How to use a Turning Point
- Help change the rising action into the falling action
- Provide clarity to the story
- Answer unanswered questions
- Confirm or dismiss theories within the story
- Show the characters as they really are (sometimes as either good or evil)
- Resolve the story’s conflicts
- Reveal surprises or secrets that affect the outcome
- Bring the narrative to a close
Basically, the turning point should bring all of the things the audience has been waiting for into action. After the turning point, there shouldn’t be any important issues left open or questions left unanswered—no audience likes being left confused or without answers. Again, the turning point should lead to a narrative’s conclusion.

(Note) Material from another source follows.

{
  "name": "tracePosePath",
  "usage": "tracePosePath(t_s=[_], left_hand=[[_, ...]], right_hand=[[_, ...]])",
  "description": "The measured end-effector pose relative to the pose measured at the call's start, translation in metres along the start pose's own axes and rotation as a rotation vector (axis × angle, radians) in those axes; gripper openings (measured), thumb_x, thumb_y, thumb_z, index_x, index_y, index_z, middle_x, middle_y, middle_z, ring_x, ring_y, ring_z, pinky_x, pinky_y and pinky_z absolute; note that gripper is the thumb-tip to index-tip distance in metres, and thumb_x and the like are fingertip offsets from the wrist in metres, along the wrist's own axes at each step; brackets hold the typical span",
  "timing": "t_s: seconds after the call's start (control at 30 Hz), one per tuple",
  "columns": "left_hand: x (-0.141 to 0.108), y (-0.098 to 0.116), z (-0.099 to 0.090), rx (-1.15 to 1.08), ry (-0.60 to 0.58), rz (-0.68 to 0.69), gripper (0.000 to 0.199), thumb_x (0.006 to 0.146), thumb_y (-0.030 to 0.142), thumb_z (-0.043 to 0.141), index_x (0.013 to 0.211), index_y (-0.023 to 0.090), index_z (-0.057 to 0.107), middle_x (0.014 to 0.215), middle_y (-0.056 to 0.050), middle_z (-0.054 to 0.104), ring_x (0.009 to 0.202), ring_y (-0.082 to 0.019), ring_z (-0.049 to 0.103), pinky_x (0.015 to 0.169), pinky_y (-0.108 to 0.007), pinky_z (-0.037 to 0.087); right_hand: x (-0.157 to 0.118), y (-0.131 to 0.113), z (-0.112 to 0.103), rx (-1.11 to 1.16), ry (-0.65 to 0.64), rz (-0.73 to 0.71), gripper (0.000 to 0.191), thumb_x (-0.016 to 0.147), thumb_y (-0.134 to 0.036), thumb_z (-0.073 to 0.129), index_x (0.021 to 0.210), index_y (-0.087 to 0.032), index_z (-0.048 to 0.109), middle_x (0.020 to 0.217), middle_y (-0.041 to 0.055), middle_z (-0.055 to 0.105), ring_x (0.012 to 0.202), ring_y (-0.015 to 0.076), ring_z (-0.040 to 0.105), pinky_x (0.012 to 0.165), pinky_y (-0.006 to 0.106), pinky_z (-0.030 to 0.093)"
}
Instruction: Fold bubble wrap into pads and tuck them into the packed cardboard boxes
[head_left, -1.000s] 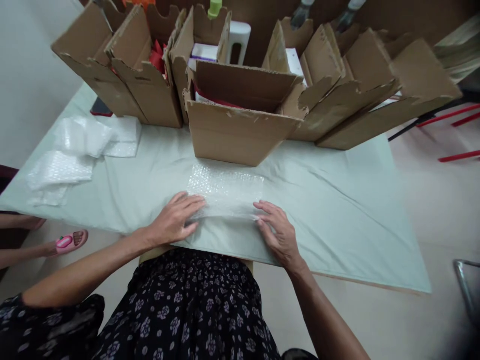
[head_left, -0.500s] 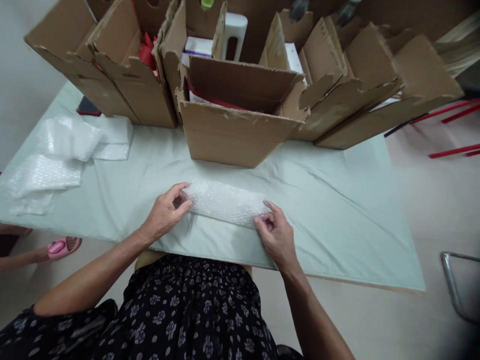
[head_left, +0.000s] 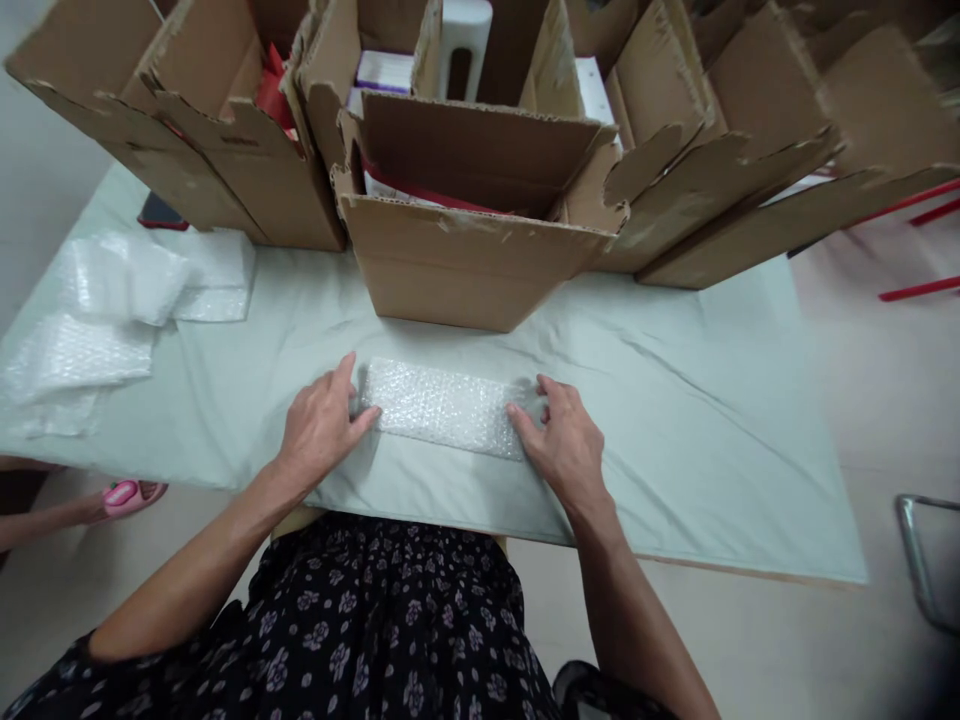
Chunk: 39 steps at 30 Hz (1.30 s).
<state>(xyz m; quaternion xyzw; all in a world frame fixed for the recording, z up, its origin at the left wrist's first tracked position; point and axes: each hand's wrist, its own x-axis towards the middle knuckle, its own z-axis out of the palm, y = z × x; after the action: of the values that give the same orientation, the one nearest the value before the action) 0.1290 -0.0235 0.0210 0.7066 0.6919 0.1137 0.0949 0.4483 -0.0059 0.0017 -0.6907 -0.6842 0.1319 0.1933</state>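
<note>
A folded bundle of bubble wrap (head_left: 442,408) lies flat on a pale green tablecloth (head_left: 675,400), near the table's front edge at about 6 o'clock from the nearest open carton (head_left: 469,265). The bundle is a long, narrow rectangle; its long axis runs roughly from 9 o'clock to 3 o'clock, tipped slightly so the right end sits a little closer to the person. The left hand (head_left: 322,425) grips the bundle's left end, thumb on the far edge and fingers curled against the near corner. The right hand (head_left: 566,440) grips the right end the same way, thumb and fingertips pinching the wrap. Both hands rest on the cloth, one at each short end, with the wrap stretched between them. Behind the bundle, from 10 o'clock to 2 o'clock, stands a row of open cardboard boxes (head_left: 225,150) with torn flaps; red and white items show inside some. At 9 o'clock, well apart from the hands, lies a loose pile of more bubble wrap sheets (head_left: 120,300). At the lower left, beyond the table edge, another person's foot in a pink sandal (head_left: 124,493) shows on the floor.
</note>
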Motion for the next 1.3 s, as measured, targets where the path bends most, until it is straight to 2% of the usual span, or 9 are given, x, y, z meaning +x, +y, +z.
tracePosePath(t_s=[0.17, 0.3, 0.4, 0.53, 0.7, 0.9, 1.0, 1.13, 1.3], left_hand=[[0.003, 0.004, 0.004, 0.036, -0.060, 0.043, 0.057, 0.088, 0.026, 0.063, 0.143, 0.016, 0.052, 0.075, -0.001, 0.072, 0.074, -0.024, 0.068, 0.066, -0.033, 0.051], [0.002, 0.000, 0.000, -0.014, -0.104, 0.061, 0.057, 0.085, 0.019, 0.058, 0.142, 0.017, 0.054, 0.074, 0.001, 0.070, 0.070, -0.020, 0.067, 0.067, -0.031, 0.051], [0.010, -0.001, -0.011, -0.041, -0.137, 0.094, 0.062, 0.085, 0.017, 0.054, 0.147, 0.017, 0.051, 0.081, 0.000, 0.072, 0.070, -0.019, 0.067, 0.068, -0.031, 0.051], [0.043, 0.013, -0.024, 0.095, -0.124, 0.289, 0.058, 0.087, 0.008, 0.049, 0.144, 0.017, 0.055, 0.093, -0.007, 0.075, 0.084, -0.025, 0.070, 0.083, -0.040, 0.053], [0.070, 0.043, -0.017, 0.127, -0.010, 0.457, 0.051, 0.092, 0.009, 0.052, 0.143, 0.012, 0.056, 0.110, -0.016, 0.072, 0.108, -0.033, 0.065, 0.095, -0.048, 0.049], [-0.017, 0.034, 0.002, -0.484, -0.060, 0.699, 0.051, 0.088, 0.001, 0.047, 0.135, 0.017, 0.059, 0.102, -0.007, 0.073, 0.096, -0.023, 0.066, 0.090, -0.044, 0.055], [-0.060, 0.018, 0.001, -0.700, -0.206, 0.610, 0.083, 0.075, -0.002, 0.047, 0.154, 0.025, 0.042, 0.122, -0.007, 0.073, 0.118, -0.026, 0.065, 0.107, -0.052, 0.052], [-0.078, 0.011, -0.003, -0.767, -0.378, 0.517, 0.103, 0.070, 0.006, 0.057, 0.165, 0.029, 0.023, 0.147, -0.009, 0.062, 0.142, -0.031, 0.051, 0.123, -0.060, 0.038], [-0.072, 0.027, 0.006, -0.787, -0.157, 0.149, 0.053, 0.092, 0.023, 0.061, 0.144, 0.020, 0.055, 0.114, -0.009, 0.075, 0.105, -0.023, 0.071, 0.098, -0.042, 0.057]], right_hand=[[0.020, -0.012, -0.001, 0.049, -0.170, 0.011, 0.023, 0.087, -0.042, 0.059, 0.093, -0.023, 0.071, 0.080, 0.0056, 0.071, 0.074, 0.0242, 0.063, 0.065, 0.034, 0.045], [0.006, -0.018, -0.015, 0.248, -0.228, 0.024, 0.022, 0.084, -0.042, 0.061, 0.074, -0.023, 0.061, 0.070, 0.0016, 0.065, 0.063, 0.0179, 0.057, 0.062, 0.031, 0.043], [-0.022, -0.022, -0.027, 0.437, -0.233, 0.075, 0.024, 0.085, -0.043, 0.063, 0.091, -0.021, 0.066, 0.073, 0.0007, 0.066, 0.062, 0.0163, 0.058, 0.062, 0.031, 0.046], [-0.068, -0.040, -0.031, 0.677, -0.292, 0.187, 0.067, 0.091, -0.042, 0.064, 0.152, -0.019, 0.047, 0.069, -0.0052, 0.060, 0.057, 0.0154, 0.057, 0.058, 0.031, 0.051], [-0.116, -0.071, -0.010, 0.885, -0.427, 0.350, 0.074, 0.094, -0.040, 0.059, 0.162, -0.020, 0.036, 0.065, -0.0060, 0.059, 0.053, 0.0153, 0.061, 0.049, 0.028, 0.051], [-0.136, -0.077, 0.005, 1.047, -0.415, 0.477, 0.047, 0.090, -0.050, 0.068, 0.124, -0.019, 0.071, 0.073, 0.0024, 0.072, 0.064, 0.0169, 0.069, 0.060, 0.029, 0.056], [-0.135, -0.074, 0.004, 1.159, -0.416, 0.515, 0.038, 0.086, -0.050, 0.075, 0.107, -0.019, 0.074, 0.073, 0.0036, 0.075, 0.062, 0.0154, 0.068, 0.063, 0.028, 0.055], [-0.124, -0.081, 0.004, 1.357, -0.373, 0.572, 0.038, 0.084, -0.047, 0.078, 0.111, -0.021, 0.071, 0.087, 0.0067, 0.079, 0.071, 0.0172, 0.072, 0.061, 0.026, 0.055], [-0.107, -0.093, 0.010, 1.466, -0.363, 0.529, 0.056, 0.083, -0.042, 0.079, 0.133, -0.025, 0.061, 0.137, 0.0131, 0.069, 0.112, 0.0257, 0.072, 0.066, 0.027, 0.059]])
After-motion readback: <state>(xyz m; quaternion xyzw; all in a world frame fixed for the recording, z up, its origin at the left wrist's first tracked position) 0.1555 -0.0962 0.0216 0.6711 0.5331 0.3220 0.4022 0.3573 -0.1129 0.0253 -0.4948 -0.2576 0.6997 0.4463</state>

When to use a Turning Point
A turning point is an essential part of all narratives. It always occurs just before the end of a story—it should be the last major event or important situation in the narrative before it ends. Turning points are important in both fiction and nonfiction narratives across all genres—even a true story has a turning point when the action and tension are at their highest. But, it is particularly important to have a strong turning point in a fictional story, which relies on the author’s creativity and a strong storyline. All action leads to the climax of a story, so without it, your plot would seem unresolved, unimportant and even uninteresting. Your turning point should occur when your plot reaches the height of its action and tension; when it is time to wrap up the story, give the audience answers, and reach the ending.